There are some key provisions that may be helpful for employers to know. Disabled individuals should have the same access to leave as do non-disabled individuals. Thus, if non-disabled individuals may take leave without condition then a disabled person must have that same lack of restriction. Unpaid leave must be considered as a reasonable accommodation if the employee needs it and it does not impose an undue hardship for the employer. All requests for leave due to medical condition should be treated as a request for reasonable accommodation using the interactive process. These leaves must be viewed through the prism of the ADA and Family and Medical Leave Act. The EEOC warned against automatically firing persons who exceed the set amount of leave time. For more information, please visit the EEOC’s website.
Tuesday, May 17, 2016
North Carolina has argued that its law is legal because transgender individuals are not expressly included as a protected class under Title VII or Title IX. It is accurate that transgender is not explicitly included in the classes listed in Title VII. The Tenth Circuit Court of Appeals has agreed with this position. However, other recent cases moving through the federal courts and an older U.S. Supreme Court case seem to support the notion that transgender discrimination falls within the parameters of sex discrimination.
In Price Waterhouse v. Hopkins, a female accountant claimed that she was not promoted because the male partners perceived her as too masculine. The Court broadened the application of Title VII to encompass the “entire spectrum of disparate treatment of men and women resulting from sex stereotypes.” Since that case from 1989, some federal circuit courts of appeals have continued with that idea. The Sixth Circuit Court of Appeals found that Title VII protected a transsexual firefighter diagnosed with gender identity disorder and the Eleventh Circuit Court of Appeals has also upheld protection for transgender individuals. The Fourth Circuit’s recent ruling in favor of a transgender high school student under Title IX reflected which way that circuit would go under Title VII. The EEOC has made it clear that it considers Title VII to include the protection of transgender individuals. The law in this area is clearly developing and the U.S. Supreme Court has yet to directly rule on it.
Thursday, May 12, 2016
Delores Frazier-White was injured while working for the Hillsborough County Sheriff’s Office. After taking leave for the injury, she returned and was placed temporarily on light-duty status. Per the Sheriff’s Office policy, she was allotted 270 days for that light-duty and remained in her temporary position for ten months. Ms. Frazier-White asked for an indefinite extension of light-duty, either in her current position or reassignment to another one.
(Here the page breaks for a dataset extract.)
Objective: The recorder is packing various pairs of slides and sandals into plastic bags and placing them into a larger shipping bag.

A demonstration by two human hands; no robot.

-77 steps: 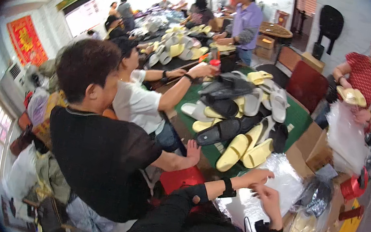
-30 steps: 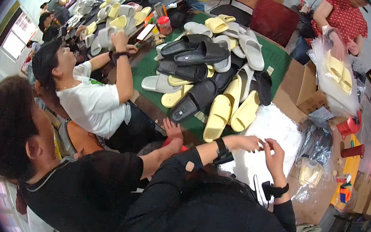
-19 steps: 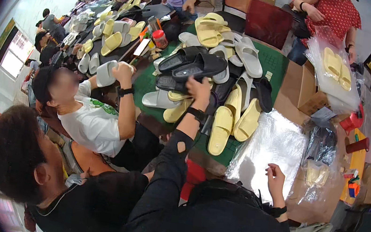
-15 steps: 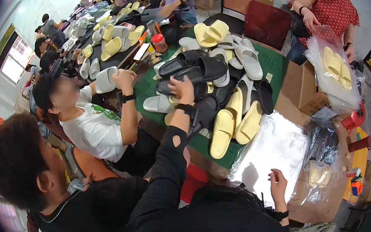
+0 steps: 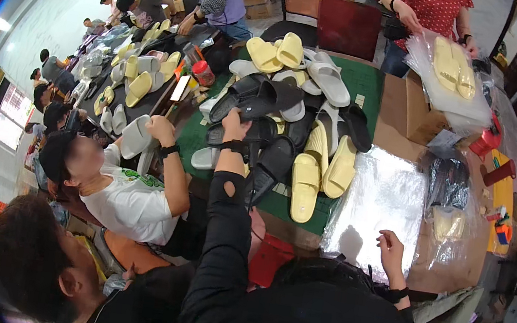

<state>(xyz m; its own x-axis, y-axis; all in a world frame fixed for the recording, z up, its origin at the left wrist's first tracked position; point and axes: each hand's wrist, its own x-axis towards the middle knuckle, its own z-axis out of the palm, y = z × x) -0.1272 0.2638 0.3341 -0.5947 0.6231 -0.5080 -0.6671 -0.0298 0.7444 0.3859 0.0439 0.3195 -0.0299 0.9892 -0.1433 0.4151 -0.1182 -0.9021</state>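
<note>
Left hand (image 5: 234, 126): your grip closes on a black slipper (image 5: 246, 134) in the pile.
Right hand (image 5: 390, 246): fingers loosely apart, holding nothing, beside the clear plastic bag (image 5: 376, 208).
Slipper: probably light, soft foam; take it by the strap.

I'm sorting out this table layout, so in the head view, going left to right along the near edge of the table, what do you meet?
Left hand reaching into the black slippers → pair of yellow slippers on the green mat → clear plastic bags → right hand at the bags' near edge → bagged black slippers.
</note>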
She was fired because she had a physical impairment that precluded her from performing the essential functions of her position, with or without accommodation.
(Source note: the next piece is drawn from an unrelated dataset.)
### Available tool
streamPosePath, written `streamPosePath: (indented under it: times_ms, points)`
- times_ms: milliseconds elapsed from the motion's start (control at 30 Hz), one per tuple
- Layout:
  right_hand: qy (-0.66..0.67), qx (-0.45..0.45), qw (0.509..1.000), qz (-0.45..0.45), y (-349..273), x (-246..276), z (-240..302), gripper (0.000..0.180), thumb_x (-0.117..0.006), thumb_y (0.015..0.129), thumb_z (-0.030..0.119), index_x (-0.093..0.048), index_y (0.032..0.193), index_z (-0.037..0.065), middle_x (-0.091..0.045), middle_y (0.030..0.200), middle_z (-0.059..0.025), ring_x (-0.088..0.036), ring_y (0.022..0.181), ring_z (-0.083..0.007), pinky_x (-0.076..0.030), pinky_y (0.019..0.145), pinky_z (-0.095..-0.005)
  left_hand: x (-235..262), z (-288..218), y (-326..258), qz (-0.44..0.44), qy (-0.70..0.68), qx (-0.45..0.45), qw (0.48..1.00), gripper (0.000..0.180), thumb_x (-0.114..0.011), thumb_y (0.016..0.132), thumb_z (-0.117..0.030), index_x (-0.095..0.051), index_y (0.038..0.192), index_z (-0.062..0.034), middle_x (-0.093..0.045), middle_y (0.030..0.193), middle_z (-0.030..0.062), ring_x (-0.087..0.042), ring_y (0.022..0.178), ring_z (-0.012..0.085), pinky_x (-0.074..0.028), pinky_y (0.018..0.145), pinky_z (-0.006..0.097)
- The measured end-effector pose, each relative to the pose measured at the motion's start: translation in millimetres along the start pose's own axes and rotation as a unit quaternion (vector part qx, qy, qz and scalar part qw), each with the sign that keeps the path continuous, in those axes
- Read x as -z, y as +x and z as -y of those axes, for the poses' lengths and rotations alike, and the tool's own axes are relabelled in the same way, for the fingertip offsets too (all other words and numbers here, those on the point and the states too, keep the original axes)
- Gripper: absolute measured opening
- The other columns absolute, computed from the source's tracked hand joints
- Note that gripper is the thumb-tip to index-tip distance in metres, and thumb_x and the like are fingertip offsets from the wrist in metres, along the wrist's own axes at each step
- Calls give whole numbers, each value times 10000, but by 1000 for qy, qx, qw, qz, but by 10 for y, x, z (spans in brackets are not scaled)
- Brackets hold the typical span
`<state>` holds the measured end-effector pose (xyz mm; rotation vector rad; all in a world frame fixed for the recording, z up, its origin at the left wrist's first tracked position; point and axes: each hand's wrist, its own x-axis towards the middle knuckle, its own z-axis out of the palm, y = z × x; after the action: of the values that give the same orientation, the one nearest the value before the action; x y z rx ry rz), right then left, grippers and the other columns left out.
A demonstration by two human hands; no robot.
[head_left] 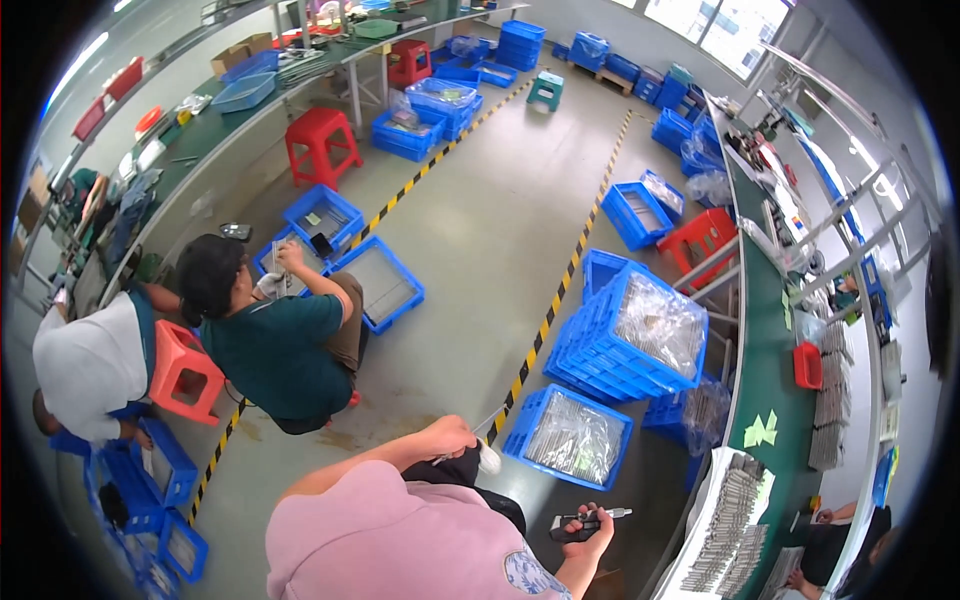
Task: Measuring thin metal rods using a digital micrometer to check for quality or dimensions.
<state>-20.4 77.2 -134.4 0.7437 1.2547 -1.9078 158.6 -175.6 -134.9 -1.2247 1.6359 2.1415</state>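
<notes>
In front of my pink shirt, my left hand (450,436) is closed round a thin metal rod (487,419), its end poking out to the right. Lower right, my right hand (590,532) grips a micrometer (572,527) with a dark body and a silver barrel pointing right. The two hands are well apart. Just beyond them on the floor stands a blue crate (515,440) holding metal parts under clear plastic. Part of the rod is hidden by my fingers.
Stacked blue crates (590,345) stand ahead right. Metal parts (728,515) lie on the green workbench (765,370) at right. A co-worker in dark green (275,350) crouches by crates at left; another in white (95,355) bends nearby, beside a red stool (185,370). Striped floor tape (540,355) runs ahead.
</notes>
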Motion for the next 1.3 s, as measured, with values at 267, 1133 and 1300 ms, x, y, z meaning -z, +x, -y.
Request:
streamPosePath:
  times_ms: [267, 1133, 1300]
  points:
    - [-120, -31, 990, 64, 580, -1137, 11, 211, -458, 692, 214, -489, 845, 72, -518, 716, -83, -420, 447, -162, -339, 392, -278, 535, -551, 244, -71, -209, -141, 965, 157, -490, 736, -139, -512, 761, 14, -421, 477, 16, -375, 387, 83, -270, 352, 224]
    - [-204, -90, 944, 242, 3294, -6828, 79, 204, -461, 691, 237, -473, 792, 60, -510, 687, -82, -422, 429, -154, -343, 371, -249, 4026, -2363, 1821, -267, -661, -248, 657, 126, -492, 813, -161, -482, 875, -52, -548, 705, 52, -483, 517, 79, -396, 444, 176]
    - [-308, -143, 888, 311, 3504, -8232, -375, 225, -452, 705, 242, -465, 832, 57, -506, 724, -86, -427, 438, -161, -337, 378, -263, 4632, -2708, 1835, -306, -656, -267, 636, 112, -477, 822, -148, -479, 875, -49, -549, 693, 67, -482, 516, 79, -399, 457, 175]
The Eleventh Circuit held that the Sheriff’s Office had not discriminated against Ms. Frazier-White. As the proposed accommodation of permanent light-duty was not reasonable, the employer did not discriminate against her. The already in place policy limit of 270 days for light duty was relied upon in helping the court reach its conclusion. No permanent light-duty jobs existed in the Sheriff’s department thus bolstering its argument that the accommodation was not reasonable.